Na sociedade em que vivemos, na qual o corpo é o novo totem, aderimos a processos de mumificação em vida, numa luta hercúlea contra o tempo. Entretanto, somos ainda a parte perdedora - o tempo é derradeiro e nós pequenos grãos de areia no universo (mas tudo bem, sempre foi do feitio do homem tentar dominar a natureza). Para a biologia, envelhecemos e morremos pois já cumprimos nossa missão de perpetuar a espécie. Para a Medicina, as células e órgãos, após anos de trabalho a fio, começam a se gastar e definham. Para a religião, a vida é apenas um ciclo de passagem para uma nova etapa. Em que acreditar? Difícil escolha. Assim como é difícil escolher entre a eterna juventude e o amadurecimento do ser.
Se a juventude tem suas virtudes, a maturidade também não fica atrás. É nela que podemos enfim calar várias de nossas inquietações, olhar os problemas com serenidade, ter intimidade com a vida em si. Sentimo-nos mais seguros para sermos nós mesmos, apreciamos melhor o que verdadeiramente vale a pena, julgamos com menos rapidez e mais precisão, sentimos o verdadeiro prazer do ser criador. Desta feita, os prazeres da vida são substituídos da carne para o espírito, sendo essencial que se faça essa passagem, sob pena de morrermos ainda vivos. Contudo, nem todos os indivíduos atingem a maturidade com o simples passar dos anos - muitos permanecem presos aos dogmas da juventude após a festa acabar. Pessoas que fazem do corpo e da farra seu ganha pão ou razão de vida tendem a aprisionar seus espíritos à matéria e irem definhando com ela. Para elas, o tempo é inimigo e a felicidade esvai-se ano a ano.
Ao olharmos para a vida querendo que ela se adeque às aspirações de nossos desejos, fazemos dela mero instrumento de uma realidade limitada a nossos sentidos. Podemos sim, cada um, dar o significado que bem quisermos a nossa existência, mas precisamos colocar a grandeza da vida em seu devido lugar, muito acima de nós mesmos como indivíduos, eis que a vida, esse sopro que se esconde atrás de matéria orgânica, é anterior e posterior a nossa breve estada.
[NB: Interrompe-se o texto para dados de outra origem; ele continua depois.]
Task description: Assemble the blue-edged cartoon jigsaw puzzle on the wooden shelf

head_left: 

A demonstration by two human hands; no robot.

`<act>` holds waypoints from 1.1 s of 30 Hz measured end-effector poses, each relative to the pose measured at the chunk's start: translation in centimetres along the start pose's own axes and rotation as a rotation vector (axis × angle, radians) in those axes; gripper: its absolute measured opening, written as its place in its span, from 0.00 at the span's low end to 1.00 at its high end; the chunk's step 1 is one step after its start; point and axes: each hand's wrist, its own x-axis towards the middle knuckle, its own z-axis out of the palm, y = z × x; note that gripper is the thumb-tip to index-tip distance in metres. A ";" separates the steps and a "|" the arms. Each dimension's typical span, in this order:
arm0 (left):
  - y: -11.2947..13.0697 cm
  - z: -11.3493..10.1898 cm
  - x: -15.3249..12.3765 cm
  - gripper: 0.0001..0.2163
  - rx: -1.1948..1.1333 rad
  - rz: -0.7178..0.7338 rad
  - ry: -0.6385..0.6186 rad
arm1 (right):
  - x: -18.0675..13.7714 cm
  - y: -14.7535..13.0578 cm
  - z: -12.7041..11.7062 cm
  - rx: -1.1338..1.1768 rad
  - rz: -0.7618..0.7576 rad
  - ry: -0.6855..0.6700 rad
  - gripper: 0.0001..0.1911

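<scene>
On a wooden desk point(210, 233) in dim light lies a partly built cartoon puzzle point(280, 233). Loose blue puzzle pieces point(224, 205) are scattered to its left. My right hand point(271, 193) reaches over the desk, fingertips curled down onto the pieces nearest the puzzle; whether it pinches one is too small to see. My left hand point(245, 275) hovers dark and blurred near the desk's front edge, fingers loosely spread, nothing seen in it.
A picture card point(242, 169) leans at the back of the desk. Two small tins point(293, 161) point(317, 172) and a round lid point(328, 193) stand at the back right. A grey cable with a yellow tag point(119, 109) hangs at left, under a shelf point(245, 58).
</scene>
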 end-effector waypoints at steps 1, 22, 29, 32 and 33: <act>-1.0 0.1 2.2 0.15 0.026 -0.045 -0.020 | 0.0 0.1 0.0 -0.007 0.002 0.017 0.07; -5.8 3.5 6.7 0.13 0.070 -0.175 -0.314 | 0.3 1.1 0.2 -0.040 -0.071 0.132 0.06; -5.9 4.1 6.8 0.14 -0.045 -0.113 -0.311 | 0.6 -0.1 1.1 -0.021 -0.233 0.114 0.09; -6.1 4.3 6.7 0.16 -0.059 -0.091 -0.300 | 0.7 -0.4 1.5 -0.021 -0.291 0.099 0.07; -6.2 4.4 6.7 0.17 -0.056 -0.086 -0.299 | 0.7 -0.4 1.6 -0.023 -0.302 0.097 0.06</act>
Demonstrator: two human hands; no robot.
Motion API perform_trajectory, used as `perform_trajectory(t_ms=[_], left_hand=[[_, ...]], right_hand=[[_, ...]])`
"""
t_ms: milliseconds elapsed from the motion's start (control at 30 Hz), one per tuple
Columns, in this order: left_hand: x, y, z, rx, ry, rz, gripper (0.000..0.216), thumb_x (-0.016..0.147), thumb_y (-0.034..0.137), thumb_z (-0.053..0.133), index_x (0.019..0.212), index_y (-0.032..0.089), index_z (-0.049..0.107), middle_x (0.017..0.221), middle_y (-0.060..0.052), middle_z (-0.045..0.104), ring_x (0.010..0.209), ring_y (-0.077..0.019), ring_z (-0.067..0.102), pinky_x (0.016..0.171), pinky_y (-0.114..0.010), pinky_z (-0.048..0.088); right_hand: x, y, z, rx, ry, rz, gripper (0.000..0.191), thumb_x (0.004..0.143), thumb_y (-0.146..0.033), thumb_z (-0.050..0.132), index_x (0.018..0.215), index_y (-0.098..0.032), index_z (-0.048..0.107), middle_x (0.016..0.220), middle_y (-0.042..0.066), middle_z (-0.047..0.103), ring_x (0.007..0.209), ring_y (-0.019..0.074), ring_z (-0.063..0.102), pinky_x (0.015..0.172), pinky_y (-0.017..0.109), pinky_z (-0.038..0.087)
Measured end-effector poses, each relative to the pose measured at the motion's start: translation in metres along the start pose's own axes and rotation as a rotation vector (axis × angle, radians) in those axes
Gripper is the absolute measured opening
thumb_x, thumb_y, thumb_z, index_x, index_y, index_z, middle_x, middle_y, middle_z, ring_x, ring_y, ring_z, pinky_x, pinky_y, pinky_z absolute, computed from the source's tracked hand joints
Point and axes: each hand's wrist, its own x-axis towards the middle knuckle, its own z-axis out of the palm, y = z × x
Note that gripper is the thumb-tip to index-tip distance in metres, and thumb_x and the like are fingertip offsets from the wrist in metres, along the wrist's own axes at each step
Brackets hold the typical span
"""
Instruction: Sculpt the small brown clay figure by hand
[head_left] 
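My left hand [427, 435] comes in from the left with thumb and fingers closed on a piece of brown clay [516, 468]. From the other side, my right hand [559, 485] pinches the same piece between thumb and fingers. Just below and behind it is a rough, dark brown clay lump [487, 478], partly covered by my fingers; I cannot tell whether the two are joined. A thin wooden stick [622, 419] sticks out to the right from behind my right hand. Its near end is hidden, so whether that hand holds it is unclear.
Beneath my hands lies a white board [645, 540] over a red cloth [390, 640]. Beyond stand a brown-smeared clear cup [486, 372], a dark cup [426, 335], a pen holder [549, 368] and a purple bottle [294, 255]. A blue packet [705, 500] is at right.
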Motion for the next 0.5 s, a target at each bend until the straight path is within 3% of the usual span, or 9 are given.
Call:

A ciência, nosso novo substituto para Deus, é vomitada em curtas sentenças nos novos meios de comunicação, que prescrevem como devemos viver. Hipóteses são aceitas como verdades e, desconexas, fazem o todo perder unidade. Somos o que comemos, somos o que falamos, temos o que pedimos ou o que merecemos. Qualquer resposta maior que uma sentença é ininteligível. Após décadas de desenfreado progresso, podemos chegar à Lua e enganar a dor, mas ainda não somos capazes de responder as mais elementares questões que intrigavam os pensadores milênios atrás: o que é a vida, qual o seu sentido, por que envelhecemos e morremos?
Apenas o resgate da beleza da maturidade e da sabedoria como valores poderão retirar de nossa alma a angústia de saber que estamos envelhecendo, logo, somos efêmeros. Se o que invejamos na juventude é justamente a despreocupação frente aos dilemas da vida adulta, basta que olhemos para eles sem temor, com os olhos de uma criança, mas com a sapiência de um pessoa vivida.
Dhara GaspariniNestas derradeiras palavras que, entretanto, nada finalizam, lembro que sou uma pessoa de alma velha, pois tenho grande apreço pelas coisas antigas, que já habitavam o mundo antes da minha chegada. Assim sendo, meu envelhecimento levar-me-á ao encontro de tudo que é grande e perene.